* _Task prompt_
Return, word for word, only the lines of the data below that lie between the line with "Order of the" and the line with "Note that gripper", those two lines included.

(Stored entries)
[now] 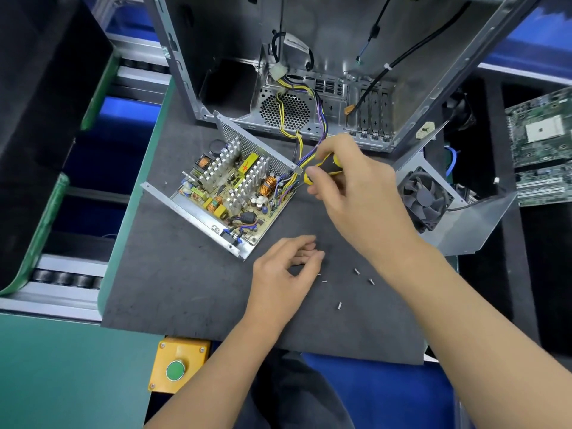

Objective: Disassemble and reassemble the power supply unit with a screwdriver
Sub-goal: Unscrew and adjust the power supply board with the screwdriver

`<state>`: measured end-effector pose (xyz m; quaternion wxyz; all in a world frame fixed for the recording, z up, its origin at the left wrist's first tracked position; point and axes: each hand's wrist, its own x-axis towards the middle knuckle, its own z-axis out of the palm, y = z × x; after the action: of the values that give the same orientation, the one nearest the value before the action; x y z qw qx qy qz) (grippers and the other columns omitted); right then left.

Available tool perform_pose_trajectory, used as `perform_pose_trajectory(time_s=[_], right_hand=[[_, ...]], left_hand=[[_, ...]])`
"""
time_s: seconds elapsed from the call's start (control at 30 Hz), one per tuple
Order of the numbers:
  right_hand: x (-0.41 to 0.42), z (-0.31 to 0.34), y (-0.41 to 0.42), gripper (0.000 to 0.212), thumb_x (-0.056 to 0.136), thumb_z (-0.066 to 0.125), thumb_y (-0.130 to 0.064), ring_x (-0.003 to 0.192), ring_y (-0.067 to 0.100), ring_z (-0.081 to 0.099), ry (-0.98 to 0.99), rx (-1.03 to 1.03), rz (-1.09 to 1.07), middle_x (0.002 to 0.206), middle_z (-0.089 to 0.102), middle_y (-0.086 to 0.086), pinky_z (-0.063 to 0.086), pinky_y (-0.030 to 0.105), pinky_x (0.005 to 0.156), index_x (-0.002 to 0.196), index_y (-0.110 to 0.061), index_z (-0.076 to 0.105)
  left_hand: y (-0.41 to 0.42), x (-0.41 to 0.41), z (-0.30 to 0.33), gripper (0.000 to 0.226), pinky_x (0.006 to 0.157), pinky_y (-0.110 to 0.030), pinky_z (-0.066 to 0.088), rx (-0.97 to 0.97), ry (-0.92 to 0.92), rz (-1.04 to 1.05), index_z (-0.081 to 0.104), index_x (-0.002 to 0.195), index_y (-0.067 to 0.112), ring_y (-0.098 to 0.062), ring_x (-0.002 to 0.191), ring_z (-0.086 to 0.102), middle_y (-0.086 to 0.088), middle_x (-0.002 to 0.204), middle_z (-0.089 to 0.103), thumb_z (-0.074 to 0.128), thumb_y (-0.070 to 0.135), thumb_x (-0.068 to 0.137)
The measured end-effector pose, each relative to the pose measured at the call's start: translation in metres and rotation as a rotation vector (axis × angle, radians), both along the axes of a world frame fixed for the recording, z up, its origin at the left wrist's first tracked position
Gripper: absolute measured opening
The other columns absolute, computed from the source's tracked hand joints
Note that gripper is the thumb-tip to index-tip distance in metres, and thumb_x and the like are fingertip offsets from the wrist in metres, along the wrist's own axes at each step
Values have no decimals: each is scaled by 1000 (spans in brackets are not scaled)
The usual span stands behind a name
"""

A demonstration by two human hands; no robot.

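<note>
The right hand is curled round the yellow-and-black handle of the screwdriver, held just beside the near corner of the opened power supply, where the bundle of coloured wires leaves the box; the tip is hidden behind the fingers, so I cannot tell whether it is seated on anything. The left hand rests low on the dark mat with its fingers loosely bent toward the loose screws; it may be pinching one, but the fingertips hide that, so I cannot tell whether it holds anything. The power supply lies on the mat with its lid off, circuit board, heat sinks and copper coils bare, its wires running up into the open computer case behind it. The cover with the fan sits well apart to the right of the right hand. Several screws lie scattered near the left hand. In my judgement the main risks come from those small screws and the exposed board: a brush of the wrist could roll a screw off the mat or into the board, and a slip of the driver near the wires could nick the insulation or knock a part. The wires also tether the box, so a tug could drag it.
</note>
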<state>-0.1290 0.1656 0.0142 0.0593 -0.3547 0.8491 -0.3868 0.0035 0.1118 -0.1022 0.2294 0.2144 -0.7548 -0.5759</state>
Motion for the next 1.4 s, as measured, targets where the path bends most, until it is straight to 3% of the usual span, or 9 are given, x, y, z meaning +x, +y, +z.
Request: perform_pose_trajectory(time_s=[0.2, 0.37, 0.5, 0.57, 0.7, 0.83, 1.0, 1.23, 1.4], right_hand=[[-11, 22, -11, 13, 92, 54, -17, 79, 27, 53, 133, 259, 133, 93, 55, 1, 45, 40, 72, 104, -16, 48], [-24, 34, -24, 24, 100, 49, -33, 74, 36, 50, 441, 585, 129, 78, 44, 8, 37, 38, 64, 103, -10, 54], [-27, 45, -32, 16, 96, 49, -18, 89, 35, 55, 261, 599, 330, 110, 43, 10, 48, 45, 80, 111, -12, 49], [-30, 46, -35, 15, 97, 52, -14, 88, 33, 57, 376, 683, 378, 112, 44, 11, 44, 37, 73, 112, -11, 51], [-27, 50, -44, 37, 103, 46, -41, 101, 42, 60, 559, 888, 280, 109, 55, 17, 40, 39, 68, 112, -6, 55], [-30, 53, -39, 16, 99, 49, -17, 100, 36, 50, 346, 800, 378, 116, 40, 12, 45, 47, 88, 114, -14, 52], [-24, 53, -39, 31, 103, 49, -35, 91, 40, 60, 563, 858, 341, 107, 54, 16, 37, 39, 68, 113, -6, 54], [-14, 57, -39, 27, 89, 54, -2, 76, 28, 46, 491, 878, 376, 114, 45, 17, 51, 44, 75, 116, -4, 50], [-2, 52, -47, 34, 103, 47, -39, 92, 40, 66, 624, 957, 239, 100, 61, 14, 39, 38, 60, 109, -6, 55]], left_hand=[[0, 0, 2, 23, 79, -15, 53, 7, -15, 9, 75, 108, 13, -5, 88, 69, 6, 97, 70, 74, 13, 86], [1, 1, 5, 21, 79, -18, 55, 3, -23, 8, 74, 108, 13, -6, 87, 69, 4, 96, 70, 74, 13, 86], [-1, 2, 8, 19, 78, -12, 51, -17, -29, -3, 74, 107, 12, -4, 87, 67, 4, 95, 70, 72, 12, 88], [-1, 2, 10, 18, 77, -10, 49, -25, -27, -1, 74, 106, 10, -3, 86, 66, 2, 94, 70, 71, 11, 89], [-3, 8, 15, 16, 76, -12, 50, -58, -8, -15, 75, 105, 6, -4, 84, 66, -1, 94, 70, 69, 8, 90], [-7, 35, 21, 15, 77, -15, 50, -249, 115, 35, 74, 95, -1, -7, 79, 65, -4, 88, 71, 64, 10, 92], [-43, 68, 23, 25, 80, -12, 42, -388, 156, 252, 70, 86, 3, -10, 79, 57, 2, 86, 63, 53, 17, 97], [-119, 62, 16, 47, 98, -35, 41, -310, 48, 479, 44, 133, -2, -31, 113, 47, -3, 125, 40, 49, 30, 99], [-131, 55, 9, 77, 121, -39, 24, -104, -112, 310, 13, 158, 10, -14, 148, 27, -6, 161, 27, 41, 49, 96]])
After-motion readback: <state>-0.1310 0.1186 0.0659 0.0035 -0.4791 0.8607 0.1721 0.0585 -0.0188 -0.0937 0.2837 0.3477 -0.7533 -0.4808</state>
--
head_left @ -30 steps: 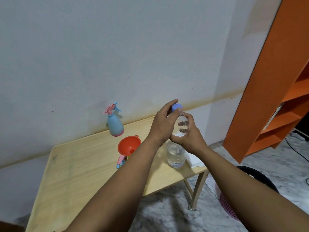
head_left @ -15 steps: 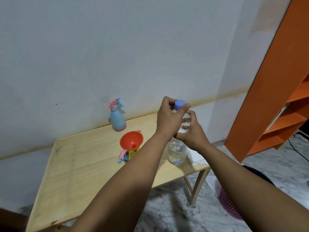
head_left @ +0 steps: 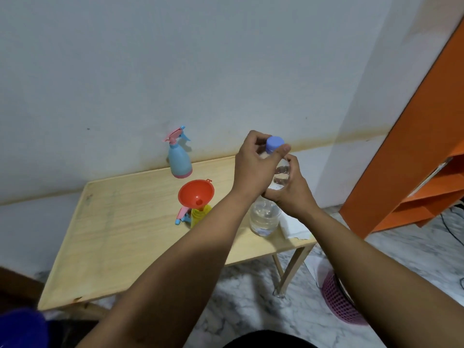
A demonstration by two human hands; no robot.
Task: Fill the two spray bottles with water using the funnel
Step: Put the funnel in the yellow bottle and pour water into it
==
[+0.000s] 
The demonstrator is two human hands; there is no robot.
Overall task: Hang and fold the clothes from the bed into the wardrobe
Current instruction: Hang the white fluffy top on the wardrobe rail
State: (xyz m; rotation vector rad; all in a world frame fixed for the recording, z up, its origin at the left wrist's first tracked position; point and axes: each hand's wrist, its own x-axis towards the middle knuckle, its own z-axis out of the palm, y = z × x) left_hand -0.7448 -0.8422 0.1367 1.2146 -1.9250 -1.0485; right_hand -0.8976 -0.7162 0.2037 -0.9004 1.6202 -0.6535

* _Exercise response_
Order of the numbers:
  right_hand: x (-0.41 to 0.42), z (-0.31 to 0.34), y (-0.41 to 0.42), gripper (0.000 to 0.212), thumb_x (-0.056 to 0.136), thumb_z (-0.066 to 0.125), thumb_y (-0.130 to 0.064), ring_x (-0.003 to 0.192), ring_y (-0.067 to 0.100), ring_z (-0.081 to 0.099), ry (-0.98 to 0.99), rx (-1.03 to 1.03), rz (-1.09 to 1.07), middle_x (0.002 to 0.206), middle_z (-0.089 to 0.102), middle_y (-0.086 to 0.086), pinky_z (-0.063 to 0.086), pinky_y (-0.030 to 0.105), pinky_x (0.005 to 0.156), index_x (-0.002 to 0.196), index_y (-0.110 to 0.061), index_z (-0.076 to 0.105)
  left_hand: y (-0.41 to 0.42), x (-0.41 to 0.41), z (-0.30 to 0.33), gripper (0.000 to 0.226), pinky_x (0.006 to 0.157), pinky_y (-0.110 to 0.030), pinky_z (-0.066 to 0.088), rx (-0.97 to 0.97), ry (-0.92 to 0.92), rz (-1.04 to 1.05), index_z (-0.081 to 0.104), index_x (-0.002 to 0.195), index_y (-0.067 to 0.112), ring_y (-0.098 to 0.062), ring_x (-0.002 to 0.191), ring_z (-0.086 to 0.102), middle_y (-0.086 to 0.088), middle_x (-0.002 to 0.204), middle_z (-0.089 to 0.103), thumb_z (-0.074 to 0.128), thumb_y (-0.070 to 0.135), thumb_x (-0.068 to 0.137)
The measured end-effector pose, each relative to the pose measured at the call's start: translation in metres and rotation as a rotation vector (axis × angle, radians), both along the axes of a world frame fixed for the recording, z up, its origin at the left wrist's first tracked position
Gripper: absolute measured opening
The other columns absolute, computed from the source's tracked hand joints
Note that gripper is the thumb-tip to index-tip distance in metres, and thumb_x and the like are fingertip offsets from the wrist in metres, along the wrist's own axes at each step

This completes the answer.